# Bulking diet any advice (fat belly)



## Mbb newlad (Jan 27, 2008)

Hi all i would like to post up my diet to see if there are any good changes can be made to it, i know there could be some,The other problem i have is that my stomach is very bloated all the time and looks like im preg or a fat beer belly,will this reduce later on?

Any good advice on adjustements on my diet would be great

8:00 breakfast

100g pure oats

300ml skimmed milk

300ml smimmed mik

30g whey protien

11:00 snack

2x weetabix with skimmed milk

100g tuna in brine

1:00 dinner

100g chicken breast

300ml skimmed milk

100g pure oats

1x banana

5:00 tea (pre workout)

200g jacket patatoe with oilve oil

100g tuna

30 whey protien

300ml skimmed molk

8:00 snack (post workout)

100g pure oats

300ml skimmed milk

30g whey protien

300ml skimmed milk

1x banana

11:00 snack

2x weetabix with skimmed milk or toast and a cup of tea

Any help and advice would be great what do you think?


----------



## G-man99 (Jul 15, 2008)

Seems like a heck of a lot of milk in there. Lots of simple sugars in it, maybe add another scoop of whey and mix with water instead of all the milk.

Also there isn't any vegetables in your diet mate


----------



## Mbb newlad (Jan 27, 2008)

G-man99 said:


> Seems like a heck of a lot of milk in there. Lots of simple sugars in it, maybe add another scoop of whey and mix with water instead of all the milk.
> 
> Also there isn't any vegetables in your diet mate


Hi cheers for your reply i know there alot of milk im a really fussy eater and such things like oats i can only eat with milk, vegetables are low i do eat some but nothing to write about i also take multi vit each day. cheers


----------



## Mbb newlad (Jan 27, 2008)

Any other pointers are welcome please and cheers


----------



## joeyh1485 (Mar 2, 2008)

you don't eat for 4 hours between 1 and 5 o'clock?
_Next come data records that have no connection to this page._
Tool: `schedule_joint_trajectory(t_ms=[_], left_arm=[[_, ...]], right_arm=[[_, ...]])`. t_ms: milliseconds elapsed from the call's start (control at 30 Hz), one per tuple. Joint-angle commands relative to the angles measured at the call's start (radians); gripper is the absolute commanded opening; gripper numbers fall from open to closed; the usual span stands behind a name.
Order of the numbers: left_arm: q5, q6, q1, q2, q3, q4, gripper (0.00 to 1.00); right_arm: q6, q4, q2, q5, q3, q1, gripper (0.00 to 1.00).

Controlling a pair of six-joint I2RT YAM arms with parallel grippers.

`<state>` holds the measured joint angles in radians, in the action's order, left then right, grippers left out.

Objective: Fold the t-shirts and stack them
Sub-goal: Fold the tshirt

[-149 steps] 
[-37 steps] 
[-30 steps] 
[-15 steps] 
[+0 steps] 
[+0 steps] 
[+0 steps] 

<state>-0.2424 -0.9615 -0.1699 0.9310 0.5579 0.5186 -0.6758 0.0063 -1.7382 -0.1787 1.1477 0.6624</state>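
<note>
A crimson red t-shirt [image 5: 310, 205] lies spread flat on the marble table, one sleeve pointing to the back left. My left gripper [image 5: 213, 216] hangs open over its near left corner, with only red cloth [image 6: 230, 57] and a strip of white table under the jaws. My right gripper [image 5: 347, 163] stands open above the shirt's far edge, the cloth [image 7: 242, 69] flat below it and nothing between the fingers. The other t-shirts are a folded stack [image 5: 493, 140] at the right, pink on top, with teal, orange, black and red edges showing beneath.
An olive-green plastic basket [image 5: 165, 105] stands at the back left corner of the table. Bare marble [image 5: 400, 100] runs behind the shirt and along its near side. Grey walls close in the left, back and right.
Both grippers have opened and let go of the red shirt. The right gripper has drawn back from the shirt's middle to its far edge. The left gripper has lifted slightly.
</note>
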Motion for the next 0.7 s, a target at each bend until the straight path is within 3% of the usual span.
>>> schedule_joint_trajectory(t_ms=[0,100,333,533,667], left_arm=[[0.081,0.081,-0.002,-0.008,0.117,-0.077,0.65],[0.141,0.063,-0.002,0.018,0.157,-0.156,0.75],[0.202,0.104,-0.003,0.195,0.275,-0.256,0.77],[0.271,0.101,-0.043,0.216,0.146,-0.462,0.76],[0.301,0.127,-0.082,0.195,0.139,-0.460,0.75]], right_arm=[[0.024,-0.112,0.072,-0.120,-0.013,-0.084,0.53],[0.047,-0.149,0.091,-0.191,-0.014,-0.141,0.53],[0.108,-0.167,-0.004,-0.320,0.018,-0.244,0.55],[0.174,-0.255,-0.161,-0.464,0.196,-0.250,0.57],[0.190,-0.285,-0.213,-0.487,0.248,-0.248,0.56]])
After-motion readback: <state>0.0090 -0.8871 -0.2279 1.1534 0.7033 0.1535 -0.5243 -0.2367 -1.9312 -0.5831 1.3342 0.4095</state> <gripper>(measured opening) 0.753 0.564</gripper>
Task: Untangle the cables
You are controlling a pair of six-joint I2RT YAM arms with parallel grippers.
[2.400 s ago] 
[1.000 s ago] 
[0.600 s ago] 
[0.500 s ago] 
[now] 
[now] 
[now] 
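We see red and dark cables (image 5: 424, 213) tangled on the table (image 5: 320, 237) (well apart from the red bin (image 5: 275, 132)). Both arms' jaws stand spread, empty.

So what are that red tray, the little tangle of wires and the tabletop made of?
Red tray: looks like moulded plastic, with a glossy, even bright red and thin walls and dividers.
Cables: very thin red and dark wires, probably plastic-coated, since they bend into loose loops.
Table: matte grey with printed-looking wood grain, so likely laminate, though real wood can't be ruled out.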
I would get a meal in there some were mate

Scoop of protien an some nuts maybe?


----------



## hilly (Jan 19, 2008)

only have milk with oats then have water with ure shakes. with the oats have half water and half milk.

replace the 11 o clock snack with 2 slices of wholemeal bread and tuna.
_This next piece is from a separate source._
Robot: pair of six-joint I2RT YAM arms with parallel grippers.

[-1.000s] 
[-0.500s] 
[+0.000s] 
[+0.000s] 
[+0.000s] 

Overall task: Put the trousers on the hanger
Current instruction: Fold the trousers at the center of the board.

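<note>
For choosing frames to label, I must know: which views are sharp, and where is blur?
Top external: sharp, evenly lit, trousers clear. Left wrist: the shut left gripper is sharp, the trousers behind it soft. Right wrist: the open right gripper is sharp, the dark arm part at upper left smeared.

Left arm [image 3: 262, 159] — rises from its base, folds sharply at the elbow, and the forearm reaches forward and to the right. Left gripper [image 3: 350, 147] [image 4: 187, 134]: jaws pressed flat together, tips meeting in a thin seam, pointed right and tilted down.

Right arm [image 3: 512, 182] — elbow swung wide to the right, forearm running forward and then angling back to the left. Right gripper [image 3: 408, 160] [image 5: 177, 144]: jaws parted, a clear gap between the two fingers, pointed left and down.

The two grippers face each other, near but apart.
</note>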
swap the oats outs of the 1 o clock meal with rice or jacket potatoe.

swap the 11pm weetabix for 50g oats and 50g natty peanut butter and add some whey


----------



## Haimer (Sep 1, 2008)

I have a bit of a gut from a few years of drinking too much lager. However I'm doing ab work and I can see some toning. I am currently "bulking" too so I haven't lost much weight from the gut. I personally am going to bulk until I get to the size I want & then will do a cut to get rid of the cut. Think you may be best off trying this when trying to bulk aswell!


----------



## willsey4 (Apr 21, 2008)

I would try to add more fish, chicken, beef, pasta, rice in there.

Also do you have a pre and post workout shake?


----------